大きなモニターが10枚と、パソコン数台を扱っている音が暗い部屋に響き渡っていた。

「はぁぁぁぁあ…。クソ眠い。」

綺麗な白金のボサボサな髪に、色素のない白い肌、髪と同じ白金の睫毛から見える薄茶色の瞳。

ラフなジャージ姿なのに美形なのが見て分かる。

そんな彼はHero Of Justice のメンバーであり、殺し屋NAMEは七海。

彼の仕事はハッキングや情報収集、アジト周辺の監視を1人でこなしてた。

七海の周りにはエナジードリンクの空になった缶が幾つか床に転がっていた。

彼は常に寝不足なのだ。

ブー、ブー、ブー。

七海のスマホが鳴り響いた。

七海は怠そうにスマホを取り、通話ボタンを押した。

「はい、こちら七海。」

「おう、七海。俺だが、少し良いか。」

七海は電話の主の声を聞いた瞬間、飛び上がった。

「ボ、ボス!?すいません!!失礼な声を出しました!!」

「いや、そんな事で謝らなくて良い。お前が忙しいのはよく分かっているからな。」

「恐れ要ります…。それよりボス。何か用事ですか?」

「あぁ、これからメンバー全員に話がある。そこに七海も同席して欲しい。」

「メンバー全員ですか?分かりました。メンバーが戻り次第、僕も合流します。」

「宜しく頼む。」

電話が切れた事を確認した七海はモニターに目を向けた。

「メンバー全員…って。何の話?」

七海は疑問も残しながら再び、仕事に戻った。



東京都港区中央区ー


CASE 四郎


ボスの電話を受けた後、俺は車を走らせていた。

アジト、つまりは俺達の住処に戻っている途中だ。

俺達のアジトの作りはかなり、いや、大分変わっている。

ミッドナイトタワーの立体駐車場に入り、車ごと地下に降りるエレベーターに乗った。

この、ミッドナイトタワーはボスが所有している物だ。

俺達の住処もボスが用意してくれた物だ。

ウィーン…。

エレベーターは地下2階まで降りた。

ポーン…。

エレベーターが開き、俺は駐車場に車を止めた。

車を止めた後、立ち入り禁止と書かれた扉を開けた。

キィィィ…。

扉を開けると、長い廊下が現れた。

俺はいつものように廊下を歩き続け、現れた大きな扉にパスワードを入力した。

ウィーン。

扉が開き、俺は扉を潜った。

扉を潜ると、大きな玄関スペースに靴を脱ぎ部屋の中に足を踏み入れた。

部屋の中はボスの趣味である高級な家具とドライフラワーが壁に飾られていて、観葉植物も幾つか飾られていた。

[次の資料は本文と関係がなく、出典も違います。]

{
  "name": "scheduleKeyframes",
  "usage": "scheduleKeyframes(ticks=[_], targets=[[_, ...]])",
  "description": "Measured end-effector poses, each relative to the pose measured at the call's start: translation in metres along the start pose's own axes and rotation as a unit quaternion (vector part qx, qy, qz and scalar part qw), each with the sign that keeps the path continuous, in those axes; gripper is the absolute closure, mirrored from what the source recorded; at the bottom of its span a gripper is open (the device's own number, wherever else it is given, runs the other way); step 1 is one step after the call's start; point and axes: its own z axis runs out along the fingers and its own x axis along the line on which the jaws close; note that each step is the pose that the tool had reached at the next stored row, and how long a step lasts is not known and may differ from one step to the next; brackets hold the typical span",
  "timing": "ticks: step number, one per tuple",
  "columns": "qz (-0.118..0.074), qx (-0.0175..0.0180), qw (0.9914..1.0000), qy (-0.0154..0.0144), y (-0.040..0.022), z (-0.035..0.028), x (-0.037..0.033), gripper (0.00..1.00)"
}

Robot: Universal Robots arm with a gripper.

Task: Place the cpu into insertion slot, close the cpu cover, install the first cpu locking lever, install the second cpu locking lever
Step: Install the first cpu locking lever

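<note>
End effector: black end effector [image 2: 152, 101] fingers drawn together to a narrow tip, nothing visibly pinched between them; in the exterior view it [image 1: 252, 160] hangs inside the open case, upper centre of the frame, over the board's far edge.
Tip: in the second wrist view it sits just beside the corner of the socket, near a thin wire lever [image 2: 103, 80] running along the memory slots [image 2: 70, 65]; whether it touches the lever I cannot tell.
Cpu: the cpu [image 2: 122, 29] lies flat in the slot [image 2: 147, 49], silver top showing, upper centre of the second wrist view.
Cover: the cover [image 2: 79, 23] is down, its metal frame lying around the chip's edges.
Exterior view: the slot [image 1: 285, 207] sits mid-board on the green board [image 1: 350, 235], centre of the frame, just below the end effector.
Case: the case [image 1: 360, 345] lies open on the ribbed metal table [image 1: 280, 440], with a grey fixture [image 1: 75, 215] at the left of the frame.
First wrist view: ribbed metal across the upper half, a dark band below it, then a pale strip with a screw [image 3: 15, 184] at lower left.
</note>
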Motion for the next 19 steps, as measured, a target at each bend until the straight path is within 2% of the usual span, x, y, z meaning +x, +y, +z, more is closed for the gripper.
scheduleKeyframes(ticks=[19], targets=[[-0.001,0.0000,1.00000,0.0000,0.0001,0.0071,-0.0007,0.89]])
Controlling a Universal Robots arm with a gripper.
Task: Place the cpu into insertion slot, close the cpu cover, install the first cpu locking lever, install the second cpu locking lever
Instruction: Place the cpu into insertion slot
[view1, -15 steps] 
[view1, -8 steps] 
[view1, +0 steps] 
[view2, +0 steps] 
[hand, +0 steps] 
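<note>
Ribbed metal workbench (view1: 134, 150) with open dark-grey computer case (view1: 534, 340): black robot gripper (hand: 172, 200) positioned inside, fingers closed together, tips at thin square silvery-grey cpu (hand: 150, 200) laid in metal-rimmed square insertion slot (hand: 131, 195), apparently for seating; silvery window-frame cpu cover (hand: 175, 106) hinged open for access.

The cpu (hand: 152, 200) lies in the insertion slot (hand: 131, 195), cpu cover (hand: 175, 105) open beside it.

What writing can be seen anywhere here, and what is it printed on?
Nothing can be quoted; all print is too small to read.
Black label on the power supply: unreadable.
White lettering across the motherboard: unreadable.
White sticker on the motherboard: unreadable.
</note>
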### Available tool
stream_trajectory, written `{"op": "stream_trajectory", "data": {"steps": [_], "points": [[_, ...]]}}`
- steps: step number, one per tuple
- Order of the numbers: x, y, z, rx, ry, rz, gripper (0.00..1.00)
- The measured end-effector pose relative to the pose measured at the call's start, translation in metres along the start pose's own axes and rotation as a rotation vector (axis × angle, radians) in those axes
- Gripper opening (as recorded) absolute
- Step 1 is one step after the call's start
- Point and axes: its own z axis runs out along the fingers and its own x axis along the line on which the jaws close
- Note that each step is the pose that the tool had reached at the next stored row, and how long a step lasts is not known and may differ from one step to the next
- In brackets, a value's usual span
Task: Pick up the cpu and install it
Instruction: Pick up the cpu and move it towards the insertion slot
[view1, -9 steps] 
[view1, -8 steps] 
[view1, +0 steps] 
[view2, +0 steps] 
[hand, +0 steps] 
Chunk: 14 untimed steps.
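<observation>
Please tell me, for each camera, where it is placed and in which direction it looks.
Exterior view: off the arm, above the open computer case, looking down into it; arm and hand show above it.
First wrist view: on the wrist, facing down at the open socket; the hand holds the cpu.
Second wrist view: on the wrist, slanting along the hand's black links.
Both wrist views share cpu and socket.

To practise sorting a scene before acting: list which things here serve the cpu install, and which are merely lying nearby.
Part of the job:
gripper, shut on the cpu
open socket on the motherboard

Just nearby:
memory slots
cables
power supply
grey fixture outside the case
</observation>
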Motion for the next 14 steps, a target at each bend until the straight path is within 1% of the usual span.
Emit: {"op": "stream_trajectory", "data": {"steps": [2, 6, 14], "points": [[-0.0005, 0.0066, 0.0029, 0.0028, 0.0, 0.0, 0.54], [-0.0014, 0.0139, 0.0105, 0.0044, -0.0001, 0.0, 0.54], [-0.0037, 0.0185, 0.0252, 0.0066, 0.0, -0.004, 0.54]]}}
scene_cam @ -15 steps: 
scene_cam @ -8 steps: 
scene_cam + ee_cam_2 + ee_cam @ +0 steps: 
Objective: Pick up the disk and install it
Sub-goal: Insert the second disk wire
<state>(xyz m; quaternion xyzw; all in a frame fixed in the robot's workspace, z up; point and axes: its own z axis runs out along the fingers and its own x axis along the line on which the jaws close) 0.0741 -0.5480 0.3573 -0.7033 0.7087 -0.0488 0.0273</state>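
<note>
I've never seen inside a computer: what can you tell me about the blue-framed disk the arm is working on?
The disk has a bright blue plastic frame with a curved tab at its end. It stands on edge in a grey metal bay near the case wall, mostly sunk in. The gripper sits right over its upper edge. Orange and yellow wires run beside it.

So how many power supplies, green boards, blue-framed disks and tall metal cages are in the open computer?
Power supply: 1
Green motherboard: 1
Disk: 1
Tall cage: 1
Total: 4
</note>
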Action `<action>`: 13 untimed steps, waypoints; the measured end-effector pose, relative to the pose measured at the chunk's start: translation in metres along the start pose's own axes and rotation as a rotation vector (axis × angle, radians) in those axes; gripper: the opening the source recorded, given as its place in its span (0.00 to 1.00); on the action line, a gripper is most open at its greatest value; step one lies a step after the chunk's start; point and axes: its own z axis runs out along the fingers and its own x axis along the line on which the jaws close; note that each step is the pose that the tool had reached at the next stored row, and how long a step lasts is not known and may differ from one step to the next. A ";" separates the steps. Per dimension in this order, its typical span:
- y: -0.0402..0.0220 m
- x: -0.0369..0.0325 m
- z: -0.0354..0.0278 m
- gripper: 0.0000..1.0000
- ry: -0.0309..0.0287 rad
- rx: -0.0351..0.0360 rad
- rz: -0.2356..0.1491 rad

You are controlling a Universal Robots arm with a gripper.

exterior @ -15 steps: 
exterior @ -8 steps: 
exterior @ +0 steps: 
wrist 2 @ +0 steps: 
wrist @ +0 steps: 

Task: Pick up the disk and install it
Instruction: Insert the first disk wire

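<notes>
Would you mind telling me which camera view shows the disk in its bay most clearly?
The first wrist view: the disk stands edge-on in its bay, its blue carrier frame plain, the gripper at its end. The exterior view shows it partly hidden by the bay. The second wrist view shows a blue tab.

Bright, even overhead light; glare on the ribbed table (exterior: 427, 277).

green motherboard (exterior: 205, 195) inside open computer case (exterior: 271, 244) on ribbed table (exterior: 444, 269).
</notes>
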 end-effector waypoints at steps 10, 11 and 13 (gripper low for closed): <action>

白と黒が多い部屋で、俺達7人の部屋も用意されている。

リビングの扉を開けると、黒皮の大きなソファーに座っている七海の姿が目に入った。

「お帰りー。四郎が1番だね。」

七海の右手の人差し指にギリシャ数字のVIIが彫られていた。

俺も右手の人差し指にIVが彫られている。

これは俺達が仲間である証とHero Of Justiceである証。

ボスの知り合いの彫り師が彫ってくれた物だ。

「コーヒー飲む?」

「あぁ。」

俺の言葉を聞いた七海は広いキッチンに行き、コーヒーを淹れ始めた。

ポケットに閉まっていた煙草を咥えようとした時、玄関が開いた。